Your objective – Each entry that appears below should be restated word for word.

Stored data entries
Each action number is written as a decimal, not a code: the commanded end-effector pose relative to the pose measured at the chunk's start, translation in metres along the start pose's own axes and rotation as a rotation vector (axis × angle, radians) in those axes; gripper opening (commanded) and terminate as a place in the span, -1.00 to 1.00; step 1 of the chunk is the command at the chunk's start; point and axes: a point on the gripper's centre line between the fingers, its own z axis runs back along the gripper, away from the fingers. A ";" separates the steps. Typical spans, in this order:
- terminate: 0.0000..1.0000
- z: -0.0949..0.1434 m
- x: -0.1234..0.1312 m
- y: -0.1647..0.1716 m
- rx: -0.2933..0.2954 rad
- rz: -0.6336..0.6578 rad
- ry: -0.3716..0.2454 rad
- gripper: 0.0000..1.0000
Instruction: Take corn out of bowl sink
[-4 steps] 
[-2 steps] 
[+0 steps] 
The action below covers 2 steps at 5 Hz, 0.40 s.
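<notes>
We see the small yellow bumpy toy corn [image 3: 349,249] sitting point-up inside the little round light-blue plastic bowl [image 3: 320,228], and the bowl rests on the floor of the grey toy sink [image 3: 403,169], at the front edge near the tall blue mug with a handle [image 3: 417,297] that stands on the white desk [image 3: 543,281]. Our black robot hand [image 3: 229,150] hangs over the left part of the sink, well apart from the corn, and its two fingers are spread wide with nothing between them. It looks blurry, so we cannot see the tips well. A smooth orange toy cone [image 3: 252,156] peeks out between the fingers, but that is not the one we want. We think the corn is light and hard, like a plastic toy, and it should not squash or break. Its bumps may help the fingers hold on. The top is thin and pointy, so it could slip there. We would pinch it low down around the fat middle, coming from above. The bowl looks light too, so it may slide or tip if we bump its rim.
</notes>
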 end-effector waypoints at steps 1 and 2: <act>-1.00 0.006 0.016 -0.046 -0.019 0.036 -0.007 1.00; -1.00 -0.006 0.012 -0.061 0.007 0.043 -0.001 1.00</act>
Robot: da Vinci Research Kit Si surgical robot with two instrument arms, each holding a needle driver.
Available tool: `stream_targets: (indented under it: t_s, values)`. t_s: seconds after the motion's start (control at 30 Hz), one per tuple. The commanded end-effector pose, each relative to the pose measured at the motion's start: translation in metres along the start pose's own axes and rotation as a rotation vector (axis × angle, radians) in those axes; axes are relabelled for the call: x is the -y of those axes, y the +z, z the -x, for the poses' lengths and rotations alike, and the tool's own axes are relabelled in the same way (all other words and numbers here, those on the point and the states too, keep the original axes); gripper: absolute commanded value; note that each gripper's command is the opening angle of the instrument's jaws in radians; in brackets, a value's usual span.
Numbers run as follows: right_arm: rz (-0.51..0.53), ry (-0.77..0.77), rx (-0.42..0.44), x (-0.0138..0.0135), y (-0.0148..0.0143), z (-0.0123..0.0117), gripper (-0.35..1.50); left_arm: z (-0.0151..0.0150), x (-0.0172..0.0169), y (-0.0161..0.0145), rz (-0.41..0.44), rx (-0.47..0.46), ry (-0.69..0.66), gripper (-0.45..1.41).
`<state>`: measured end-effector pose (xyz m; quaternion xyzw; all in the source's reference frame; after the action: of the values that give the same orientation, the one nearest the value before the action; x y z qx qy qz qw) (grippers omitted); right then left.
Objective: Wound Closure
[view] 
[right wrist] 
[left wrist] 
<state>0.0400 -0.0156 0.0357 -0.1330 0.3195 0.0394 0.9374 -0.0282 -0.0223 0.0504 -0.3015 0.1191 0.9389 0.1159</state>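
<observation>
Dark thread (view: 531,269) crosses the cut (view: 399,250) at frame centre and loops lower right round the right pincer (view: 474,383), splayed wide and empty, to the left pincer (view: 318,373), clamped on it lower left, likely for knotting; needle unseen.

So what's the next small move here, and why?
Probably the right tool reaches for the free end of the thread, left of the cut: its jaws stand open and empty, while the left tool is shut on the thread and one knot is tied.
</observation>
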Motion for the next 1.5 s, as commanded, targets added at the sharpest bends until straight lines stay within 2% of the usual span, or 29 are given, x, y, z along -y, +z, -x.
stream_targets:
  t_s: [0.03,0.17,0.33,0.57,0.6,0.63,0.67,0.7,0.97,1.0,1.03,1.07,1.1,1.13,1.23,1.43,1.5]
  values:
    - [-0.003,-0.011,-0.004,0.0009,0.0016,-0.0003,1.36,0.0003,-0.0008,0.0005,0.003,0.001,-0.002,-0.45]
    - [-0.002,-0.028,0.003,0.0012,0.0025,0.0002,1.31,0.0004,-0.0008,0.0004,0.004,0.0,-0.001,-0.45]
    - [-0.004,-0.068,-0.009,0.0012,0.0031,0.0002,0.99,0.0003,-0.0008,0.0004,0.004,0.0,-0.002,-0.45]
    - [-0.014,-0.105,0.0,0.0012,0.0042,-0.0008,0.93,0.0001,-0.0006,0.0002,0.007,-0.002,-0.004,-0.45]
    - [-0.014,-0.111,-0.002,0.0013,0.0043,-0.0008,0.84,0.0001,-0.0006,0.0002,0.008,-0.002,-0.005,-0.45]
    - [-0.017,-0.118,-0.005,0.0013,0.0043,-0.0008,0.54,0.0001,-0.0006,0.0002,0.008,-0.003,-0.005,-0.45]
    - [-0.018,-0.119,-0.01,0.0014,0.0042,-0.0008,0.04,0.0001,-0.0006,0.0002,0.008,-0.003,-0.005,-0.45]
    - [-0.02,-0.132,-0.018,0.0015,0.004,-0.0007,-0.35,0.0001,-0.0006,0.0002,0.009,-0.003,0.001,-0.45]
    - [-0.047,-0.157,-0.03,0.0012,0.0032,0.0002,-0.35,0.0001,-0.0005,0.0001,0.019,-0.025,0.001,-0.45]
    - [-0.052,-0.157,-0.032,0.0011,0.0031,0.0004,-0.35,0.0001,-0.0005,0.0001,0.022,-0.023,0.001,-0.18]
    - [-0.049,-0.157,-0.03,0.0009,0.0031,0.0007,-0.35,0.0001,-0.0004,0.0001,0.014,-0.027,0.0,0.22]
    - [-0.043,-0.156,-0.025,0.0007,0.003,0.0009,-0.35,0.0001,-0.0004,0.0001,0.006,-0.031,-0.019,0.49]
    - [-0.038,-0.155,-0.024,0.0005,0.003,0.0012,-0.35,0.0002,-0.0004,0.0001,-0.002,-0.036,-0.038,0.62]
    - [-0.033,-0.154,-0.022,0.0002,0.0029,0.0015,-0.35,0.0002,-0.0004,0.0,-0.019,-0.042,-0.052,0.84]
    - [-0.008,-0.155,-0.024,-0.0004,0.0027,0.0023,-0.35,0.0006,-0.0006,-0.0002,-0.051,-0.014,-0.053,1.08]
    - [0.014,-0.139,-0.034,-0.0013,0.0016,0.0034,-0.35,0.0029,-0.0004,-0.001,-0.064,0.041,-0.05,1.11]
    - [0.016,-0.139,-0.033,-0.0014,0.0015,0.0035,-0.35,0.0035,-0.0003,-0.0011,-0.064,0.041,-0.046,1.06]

Expected answer –
Each action number is written as a decimal, not a code: the commanded end-effector pose relative to the pose measured at the chunk's start, translation in metres along the start pose's own axes and rotation as a rotation vector (axis × angle, radians) in those axes; gripper opening (commanded) and terminate as a place in the span, -1.00 to 1.00; step 1 of the chunk is the command at the chunk's start; point and axes: a point on the gripper's centre line between the fingers, its own z axis runs back along the gripper, away from the fingers. A ";" separates the steps. Typical spans, in this order:
- terminate: 0.0000..1.0000
- z: -0.0949..0.1434 m
- x: -0.1234..0.1312 m
- y: -0.1647..0.1716 m
- rx: -0.2933..0.2954 rad
- rz: -0.6336..0.6578 rad
- ry: -0.3716..0.2454 rad
- gripper: 0.0000..1.0000
Instruction: Take corn out of bowl sink
[-4 steps] 
[-2 steps] 
[+0 steps] 
The action below covers 2 steps at 5 Hz, 0.40 s.
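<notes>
We see the small yellow bumpy toy corn [image 3: 349,249] sitting point-up inside the little round light-blue plastic bowl [image 3: 320,228], and the bowl rests on the floor of the grey toy sink [image 3: 403,169], at the front edge near the tall blue mug with a handle [image 3: 417,297] that stands on the white desk [image 3: 543,281]. Our black robot hand [image 3: 229,150] hangs over the left part of the sink, well apart from the corn, and its two fingers are spread wide with nothing between them. It looks blurry, so we cannot see the tips well. A smooth orange toy cone [image 3: 252,156] peeks out between the fingers, but that is not the one we want. We think the corn is light and hard, like a plastic toy, and it should not squash or break. Its bumps may help the fingers hold on. The top is thin and pointy, so it could slip there. We would pinch it low down around the fat middle, coming from above. The bowl looks light too, so it may slide or tip if we bump its rim.
</notes>
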 end-effector waypoints at steps 1 and 2: <act>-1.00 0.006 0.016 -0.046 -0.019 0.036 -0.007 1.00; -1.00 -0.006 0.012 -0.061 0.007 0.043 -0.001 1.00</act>
Robot: da Vinci Research Kit Si surgical robot with two instrument arms, each holding a needle driver.
Available tool: `stream_targets: (indented under it: t_s, values)`. t_s: seconds after the motion's start (control at 30 Hz), one per tuple. The commanded end-effector pose, each relative to the pose measured at the motion's start: translation in metres along the start pose's own axes and rotation as a rotation vector (axis × angle, radians) in those axes; axes are relabelled for the call: x is the -y of those axes, y the +z, z the -x, for the poses' lengths and rotations alike, and the tool's own axes are relabelled in the same way (all other words and numbers here, those on the point and the states too, keep the original axes); gripper: absolute commanded value; note that each gripper's command is the opening angle of the instrument's jaws in radians; in brackets, a value's usual span.
Numbers run as follows: right_arm: rz (-0.51..0.53), ry (-0.77..0.77), rx (-0.42..0.44), x (-0.0138..0.0135), y (-0.0148..0.0143), z (-0.0123..0.0117), gripper (-0.35..1.50); left_arm: z (-0.0151..0.0150), x (-0.0172..0.0169), y (-0.0161..0.0145), rz (-0.41..0.44), rx (-0.47..0.46), ry (-0.69..0.66), gripper (-0.45..1.41).
`<state>`: measured end-effector pose (xyz m; quaternion xyzw; all in the source's reference frame; after the action: of the values that give the same orientation, the one nearest the value before the action; x y z qx qy qz qw) (grippers omitted); right then left.
Objective: Wound Closure
[view] 
[right wrist] 
[left wrist] 
<state>0.0400 -0.0156 0.0357 -0.1330 0.3195 0.0394 0.9374 -0.0282 -0.0223 0.0504 -0.3015 0.1191 0.9389 0.1159</state>
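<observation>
Dark thread (view: 531,269) crosses the cut (view: 399,250) at frame centre and loops lower right round the right pincer (view: 474,383), splayed wide and empty, to the left pincer (view: 318,373), clamped on it lower left, likely for knotting; needle unseen.

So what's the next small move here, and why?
Probably the right tool reaches for the free end of the thread, left of the cut: its jaws stand open and empty, while the left tool is shut on the thread and one knot is tied.
</observation>
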Motion for the next 1.5 s, as commanded, targets added at the sharpest bends until straight lines stay within 2% of the usual span, or 29 are given, x, y, z along -y, +z, -x.
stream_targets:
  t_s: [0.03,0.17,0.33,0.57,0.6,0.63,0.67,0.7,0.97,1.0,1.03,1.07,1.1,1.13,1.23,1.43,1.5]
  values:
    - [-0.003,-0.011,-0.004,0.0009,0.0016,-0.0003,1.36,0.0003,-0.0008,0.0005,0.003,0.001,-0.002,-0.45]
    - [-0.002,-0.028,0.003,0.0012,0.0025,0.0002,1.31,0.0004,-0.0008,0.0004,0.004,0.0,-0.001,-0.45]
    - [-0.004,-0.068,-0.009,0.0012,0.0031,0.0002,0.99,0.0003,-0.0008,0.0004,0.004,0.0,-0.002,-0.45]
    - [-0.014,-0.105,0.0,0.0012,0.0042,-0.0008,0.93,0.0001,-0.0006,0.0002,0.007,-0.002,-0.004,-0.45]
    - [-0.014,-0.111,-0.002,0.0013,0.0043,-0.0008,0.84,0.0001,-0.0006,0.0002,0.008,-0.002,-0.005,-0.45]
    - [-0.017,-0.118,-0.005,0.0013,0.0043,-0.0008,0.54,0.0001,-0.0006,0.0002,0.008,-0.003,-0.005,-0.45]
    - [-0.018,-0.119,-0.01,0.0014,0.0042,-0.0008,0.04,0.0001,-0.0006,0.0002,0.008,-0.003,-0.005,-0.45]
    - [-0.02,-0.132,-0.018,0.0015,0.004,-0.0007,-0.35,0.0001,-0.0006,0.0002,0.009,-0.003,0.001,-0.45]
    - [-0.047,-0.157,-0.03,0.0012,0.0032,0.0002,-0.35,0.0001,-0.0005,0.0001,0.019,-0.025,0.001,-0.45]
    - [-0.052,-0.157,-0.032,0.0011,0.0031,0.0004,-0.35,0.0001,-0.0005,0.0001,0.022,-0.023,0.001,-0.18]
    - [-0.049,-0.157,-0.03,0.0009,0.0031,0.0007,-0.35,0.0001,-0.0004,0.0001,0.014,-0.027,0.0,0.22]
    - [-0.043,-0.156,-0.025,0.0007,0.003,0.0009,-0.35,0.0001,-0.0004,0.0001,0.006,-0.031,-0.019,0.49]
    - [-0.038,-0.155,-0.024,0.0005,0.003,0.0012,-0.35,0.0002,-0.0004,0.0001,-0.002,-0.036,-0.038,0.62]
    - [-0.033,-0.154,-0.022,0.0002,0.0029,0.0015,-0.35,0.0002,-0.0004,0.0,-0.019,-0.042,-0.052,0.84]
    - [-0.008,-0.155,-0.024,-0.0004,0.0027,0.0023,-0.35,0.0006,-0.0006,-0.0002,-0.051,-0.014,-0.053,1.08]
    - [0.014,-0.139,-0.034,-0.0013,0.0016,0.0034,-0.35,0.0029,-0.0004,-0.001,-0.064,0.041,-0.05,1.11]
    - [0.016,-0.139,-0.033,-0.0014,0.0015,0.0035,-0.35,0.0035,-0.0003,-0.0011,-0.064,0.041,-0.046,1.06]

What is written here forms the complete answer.